BEGIN Supplied data
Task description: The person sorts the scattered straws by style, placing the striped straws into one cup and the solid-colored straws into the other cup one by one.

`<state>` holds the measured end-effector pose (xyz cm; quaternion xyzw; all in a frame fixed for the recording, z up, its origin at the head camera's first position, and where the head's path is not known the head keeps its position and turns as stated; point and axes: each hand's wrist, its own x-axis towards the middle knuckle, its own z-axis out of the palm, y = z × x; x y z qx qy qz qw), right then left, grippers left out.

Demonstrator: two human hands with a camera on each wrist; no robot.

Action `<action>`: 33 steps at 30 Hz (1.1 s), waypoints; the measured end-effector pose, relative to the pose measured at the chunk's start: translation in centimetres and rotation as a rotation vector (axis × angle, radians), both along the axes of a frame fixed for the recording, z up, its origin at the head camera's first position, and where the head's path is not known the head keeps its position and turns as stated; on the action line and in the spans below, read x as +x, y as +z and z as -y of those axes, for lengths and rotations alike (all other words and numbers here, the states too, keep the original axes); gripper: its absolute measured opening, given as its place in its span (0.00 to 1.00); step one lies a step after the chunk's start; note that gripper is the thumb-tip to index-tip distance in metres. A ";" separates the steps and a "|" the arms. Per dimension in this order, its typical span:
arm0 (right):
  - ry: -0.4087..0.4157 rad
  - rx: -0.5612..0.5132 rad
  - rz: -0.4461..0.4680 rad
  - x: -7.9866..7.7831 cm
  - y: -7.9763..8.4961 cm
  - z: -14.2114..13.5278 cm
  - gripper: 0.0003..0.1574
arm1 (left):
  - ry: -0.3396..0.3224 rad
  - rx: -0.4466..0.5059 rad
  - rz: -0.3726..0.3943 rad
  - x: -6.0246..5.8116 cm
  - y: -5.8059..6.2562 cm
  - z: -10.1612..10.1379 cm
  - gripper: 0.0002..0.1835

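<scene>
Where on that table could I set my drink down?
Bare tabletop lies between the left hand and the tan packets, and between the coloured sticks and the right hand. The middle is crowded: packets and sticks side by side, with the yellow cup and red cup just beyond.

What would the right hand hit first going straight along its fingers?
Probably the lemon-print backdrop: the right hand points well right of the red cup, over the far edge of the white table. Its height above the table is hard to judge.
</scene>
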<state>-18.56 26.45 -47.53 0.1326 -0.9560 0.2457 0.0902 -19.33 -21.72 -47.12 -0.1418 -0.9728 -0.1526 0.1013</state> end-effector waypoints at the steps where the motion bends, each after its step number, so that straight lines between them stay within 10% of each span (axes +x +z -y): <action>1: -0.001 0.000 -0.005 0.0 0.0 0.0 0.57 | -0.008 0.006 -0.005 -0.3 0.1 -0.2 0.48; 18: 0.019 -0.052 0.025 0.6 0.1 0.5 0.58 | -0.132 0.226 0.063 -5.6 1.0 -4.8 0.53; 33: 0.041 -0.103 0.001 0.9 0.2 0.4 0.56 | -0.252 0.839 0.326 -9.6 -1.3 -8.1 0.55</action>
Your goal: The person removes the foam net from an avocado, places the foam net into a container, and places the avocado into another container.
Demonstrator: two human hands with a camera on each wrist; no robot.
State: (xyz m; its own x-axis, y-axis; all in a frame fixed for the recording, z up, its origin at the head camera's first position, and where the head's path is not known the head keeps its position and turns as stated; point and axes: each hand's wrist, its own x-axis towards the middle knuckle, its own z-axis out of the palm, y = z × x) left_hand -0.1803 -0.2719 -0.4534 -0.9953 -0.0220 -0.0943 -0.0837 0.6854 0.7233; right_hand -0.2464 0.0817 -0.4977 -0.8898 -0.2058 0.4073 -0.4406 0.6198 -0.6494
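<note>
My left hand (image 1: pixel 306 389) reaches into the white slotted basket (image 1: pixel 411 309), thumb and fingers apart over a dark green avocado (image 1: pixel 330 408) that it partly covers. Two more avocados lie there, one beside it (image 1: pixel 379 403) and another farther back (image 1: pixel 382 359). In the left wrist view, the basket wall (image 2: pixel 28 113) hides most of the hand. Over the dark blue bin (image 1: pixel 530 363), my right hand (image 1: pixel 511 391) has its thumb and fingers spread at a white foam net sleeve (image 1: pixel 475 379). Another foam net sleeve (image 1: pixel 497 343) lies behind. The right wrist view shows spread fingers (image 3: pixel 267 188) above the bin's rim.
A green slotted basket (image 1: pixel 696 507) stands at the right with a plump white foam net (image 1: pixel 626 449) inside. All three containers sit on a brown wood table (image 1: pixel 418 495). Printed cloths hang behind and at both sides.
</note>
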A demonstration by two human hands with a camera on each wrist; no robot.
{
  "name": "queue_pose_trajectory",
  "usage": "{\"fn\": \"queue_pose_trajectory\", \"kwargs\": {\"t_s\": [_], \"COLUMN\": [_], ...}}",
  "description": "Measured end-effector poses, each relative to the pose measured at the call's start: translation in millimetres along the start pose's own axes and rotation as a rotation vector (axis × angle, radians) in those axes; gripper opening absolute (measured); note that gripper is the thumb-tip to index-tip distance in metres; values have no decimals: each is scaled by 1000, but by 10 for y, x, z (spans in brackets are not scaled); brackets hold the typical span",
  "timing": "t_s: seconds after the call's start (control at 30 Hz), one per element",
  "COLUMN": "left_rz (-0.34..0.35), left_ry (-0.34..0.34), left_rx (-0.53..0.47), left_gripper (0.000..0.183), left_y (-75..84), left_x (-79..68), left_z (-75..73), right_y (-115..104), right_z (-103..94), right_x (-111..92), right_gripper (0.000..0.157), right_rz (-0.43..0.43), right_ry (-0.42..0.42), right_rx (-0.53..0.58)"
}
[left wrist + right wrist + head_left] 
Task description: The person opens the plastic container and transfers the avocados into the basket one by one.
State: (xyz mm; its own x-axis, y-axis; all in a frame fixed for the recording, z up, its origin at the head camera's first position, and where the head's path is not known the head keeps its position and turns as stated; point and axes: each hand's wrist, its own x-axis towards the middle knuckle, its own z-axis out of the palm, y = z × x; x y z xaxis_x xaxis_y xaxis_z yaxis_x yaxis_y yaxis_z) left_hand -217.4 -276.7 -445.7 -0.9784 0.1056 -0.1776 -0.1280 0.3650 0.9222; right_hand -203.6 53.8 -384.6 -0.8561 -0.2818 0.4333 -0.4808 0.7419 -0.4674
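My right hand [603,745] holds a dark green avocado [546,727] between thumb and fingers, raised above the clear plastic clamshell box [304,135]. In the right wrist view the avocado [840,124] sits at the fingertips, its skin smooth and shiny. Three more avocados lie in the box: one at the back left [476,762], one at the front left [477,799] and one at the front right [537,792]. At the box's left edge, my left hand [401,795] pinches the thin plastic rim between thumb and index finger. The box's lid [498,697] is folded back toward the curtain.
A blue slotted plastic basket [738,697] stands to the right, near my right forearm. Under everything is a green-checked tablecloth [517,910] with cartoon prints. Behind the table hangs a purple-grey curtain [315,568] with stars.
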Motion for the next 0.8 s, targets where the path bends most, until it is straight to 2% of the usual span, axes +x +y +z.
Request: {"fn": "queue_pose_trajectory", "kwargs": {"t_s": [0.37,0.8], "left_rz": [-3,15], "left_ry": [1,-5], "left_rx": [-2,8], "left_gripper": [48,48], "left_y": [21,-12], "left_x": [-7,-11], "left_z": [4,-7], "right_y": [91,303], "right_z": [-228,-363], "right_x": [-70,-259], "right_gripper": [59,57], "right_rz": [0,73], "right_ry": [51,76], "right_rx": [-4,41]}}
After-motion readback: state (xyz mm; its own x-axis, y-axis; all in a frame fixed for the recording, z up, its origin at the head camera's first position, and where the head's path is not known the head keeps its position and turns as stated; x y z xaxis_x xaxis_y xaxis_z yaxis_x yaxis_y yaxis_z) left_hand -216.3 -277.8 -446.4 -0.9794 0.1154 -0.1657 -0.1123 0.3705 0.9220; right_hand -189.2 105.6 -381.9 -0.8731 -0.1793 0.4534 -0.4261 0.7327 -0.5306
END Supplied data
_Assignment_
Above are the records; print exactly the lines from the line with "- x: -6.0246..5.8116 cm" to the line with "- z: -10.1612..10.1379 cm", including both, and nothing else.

_Task response_
  - x: -6.0246..5.8116 cm
  - y: -5.8059..6.2562 cm
  - z: -10.1612..10.1379 cm

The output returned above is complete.